I would say that good, even circulation is important - CO2 or no CO2 so if you have a dead spot I think that resolving this would be good regardless.


----------



## Basviola (14 Oct 2019)

Guess I will have to try that out... but the look I think it will give makes me wonder:

Have someone tried mounting the "bar" above water surface, and have "L" shaped nozzles just reaching into the surface?
Think that could give a more discreet look.


----------



## rebel (15 Oct 2019)

Basviola said:


> Have someone tried mounting the "bar" above water surface, and have "L" shaped nozzles just reaching into the surface?

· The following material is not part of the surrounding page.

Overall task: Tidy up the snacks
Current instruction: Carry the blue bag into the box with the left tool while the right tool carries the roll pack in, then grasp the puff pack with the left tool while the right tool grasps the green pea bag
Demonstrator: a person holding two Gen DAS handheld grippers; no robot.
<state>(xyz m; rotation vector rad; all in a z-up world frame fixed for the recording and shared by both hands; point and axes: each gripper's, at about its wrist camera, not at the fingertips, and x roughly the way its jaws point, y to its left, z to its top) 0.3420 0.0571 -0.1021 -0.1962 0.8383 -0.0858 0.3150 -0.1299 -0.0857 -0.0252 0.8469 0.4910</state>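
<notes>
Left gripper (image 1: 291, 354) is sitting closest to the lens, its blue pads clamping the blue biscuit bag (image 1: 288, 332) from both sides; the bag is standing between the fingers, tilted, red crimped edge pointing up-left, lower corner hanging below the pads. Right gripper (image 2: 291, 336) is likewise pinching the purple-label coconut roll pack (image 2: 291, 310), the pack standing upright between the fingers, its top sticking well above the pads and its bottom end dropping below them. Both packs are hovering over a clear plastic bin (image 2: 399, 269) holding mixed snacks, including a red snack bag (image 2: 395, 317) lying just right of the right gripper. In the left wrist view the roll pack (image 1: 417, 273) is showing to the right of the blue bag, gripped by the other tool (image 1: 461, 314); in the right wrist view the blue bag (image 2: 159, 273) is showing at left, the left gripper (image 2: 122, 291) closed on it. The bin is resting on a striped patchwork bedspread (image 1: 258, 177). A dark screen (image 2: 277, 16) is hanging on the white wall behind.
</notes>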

Wouldn't go with the typical open topped aquascaping tank.

btw just FYI, I went through a phase of wanting to hide everything but now I have become more relaxed and able to just enjoy the scape. My brain cancels out the equipment. I don't care what others think anymore. Just a thought that you 'may' grow out of it. 

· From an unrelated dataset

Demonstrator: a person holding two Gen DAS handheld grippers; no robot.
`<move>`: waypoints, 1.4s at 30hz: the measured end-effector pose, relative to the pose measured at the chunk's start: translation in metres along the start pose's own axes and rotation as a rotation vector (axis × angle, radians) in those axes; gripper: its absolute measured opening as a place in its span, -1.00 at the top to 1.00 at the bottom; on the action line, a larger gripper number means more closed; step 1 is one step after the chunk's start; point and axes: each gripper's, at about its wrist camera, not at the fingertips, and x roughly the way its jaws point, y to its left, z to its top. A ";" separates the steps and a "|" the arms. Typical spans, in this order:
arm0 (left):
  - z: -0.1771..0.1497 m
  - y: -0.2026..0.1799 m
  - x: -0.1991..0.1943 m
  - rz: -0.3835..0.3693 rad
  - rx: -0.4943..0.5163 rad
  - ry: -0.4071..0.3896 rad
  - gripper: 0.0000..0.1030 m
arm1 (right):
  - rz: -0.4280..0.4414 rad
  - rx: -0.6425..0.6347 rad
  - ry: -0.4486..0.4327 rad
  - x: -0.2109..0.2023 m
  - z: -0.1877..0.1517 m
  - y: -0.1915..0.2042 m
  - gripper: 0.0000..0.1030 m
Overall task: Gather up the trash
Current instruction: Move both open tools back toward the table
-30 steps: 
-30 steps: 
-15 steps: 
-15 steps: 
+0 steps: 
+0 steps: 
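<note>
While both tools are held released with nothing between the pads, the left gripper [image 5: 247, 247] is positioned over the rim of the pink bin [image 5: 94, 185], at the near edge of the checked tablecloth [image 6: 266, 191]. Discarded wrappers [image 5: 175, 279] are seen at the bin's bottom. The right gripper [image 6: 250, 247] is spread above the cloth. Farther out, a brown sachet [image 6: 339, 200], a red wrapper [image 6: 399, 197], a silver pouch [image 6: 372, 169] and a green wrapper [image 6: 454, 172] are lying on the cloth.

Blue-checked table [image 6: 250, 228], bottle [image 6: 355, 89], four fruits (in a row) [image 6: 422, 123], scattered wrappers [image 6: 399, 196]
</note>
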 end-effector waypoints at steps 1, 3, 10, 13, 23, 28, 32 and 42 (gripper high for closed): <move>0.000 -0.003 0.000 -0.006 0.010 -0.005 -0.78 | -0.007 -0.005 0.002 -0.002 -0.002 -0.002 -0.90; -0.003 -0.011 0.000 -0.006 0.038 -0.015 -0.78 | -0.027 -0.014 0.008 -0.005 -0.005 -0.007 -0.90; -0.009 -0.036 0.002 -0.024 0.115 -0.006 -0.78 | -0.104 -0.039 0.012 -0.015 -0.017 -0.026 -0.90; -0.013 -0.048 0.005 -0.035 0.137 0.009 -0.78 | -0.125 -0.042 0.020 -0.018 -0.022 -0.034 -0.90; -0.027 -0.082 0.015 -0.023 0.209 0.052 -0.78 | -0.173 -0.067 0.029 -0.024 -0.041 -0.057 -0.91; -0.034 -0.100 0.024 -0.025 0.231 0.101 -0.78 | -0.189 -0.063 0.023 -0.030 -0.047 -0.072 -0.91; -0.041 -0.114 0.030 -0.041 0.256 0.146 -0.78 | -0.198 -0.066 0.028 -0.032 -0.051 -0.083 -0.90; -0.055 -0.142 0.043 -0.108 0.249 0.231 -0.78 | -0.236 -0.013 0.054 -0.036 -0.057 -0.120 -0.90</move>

Other idea is to get premium stuff that you actually want to show off (to your self) for example I don't mind seeing my Borneo wild stainless pipes..... I often love it when I can glance at them and put them in plain sight with my family having NO IDEA how much it cost.


----------



## Andrew Butler (17 Oct 2019)

Basviola said:


> but the look I think it will give makes me wonder


The photo below might give you a bit of an idea if you cancel out the scape and plants.


Basviola said:


> Have someone tried mounting the "bar" above water surface, and have "L" shaped nozzles just reaching into the surface?


No idea how you would do this as the whole idea of a spraybar is to be one piece with holes in it that circulates the water, so if you were to put a little nozzle on each one some how this would probably look worse in my opinion. Also very busy with lots of little pieces to clean.


rebel said:


> Other idea is to get premium stuff that you actually want to show off (to your self) for example I don't mind seeing my Borneo wild stainless pipes..... I often love it when I can glance at them and put them in plain sight with my family having NO IDEA how much it cost


Haha, that's the other way I went - Glass I don't like but stainless steel I like, the cheaper ones not so much with the acrylic brackets etc.


----------



## Basviola (17 Oct 2019)

Andrew Butler said:


> The photo below might give you a bit of an idea if you cancel out the scape and plants.


v

Thats looks very good, had to look twice to see the spray bar! And very nice scape by the way.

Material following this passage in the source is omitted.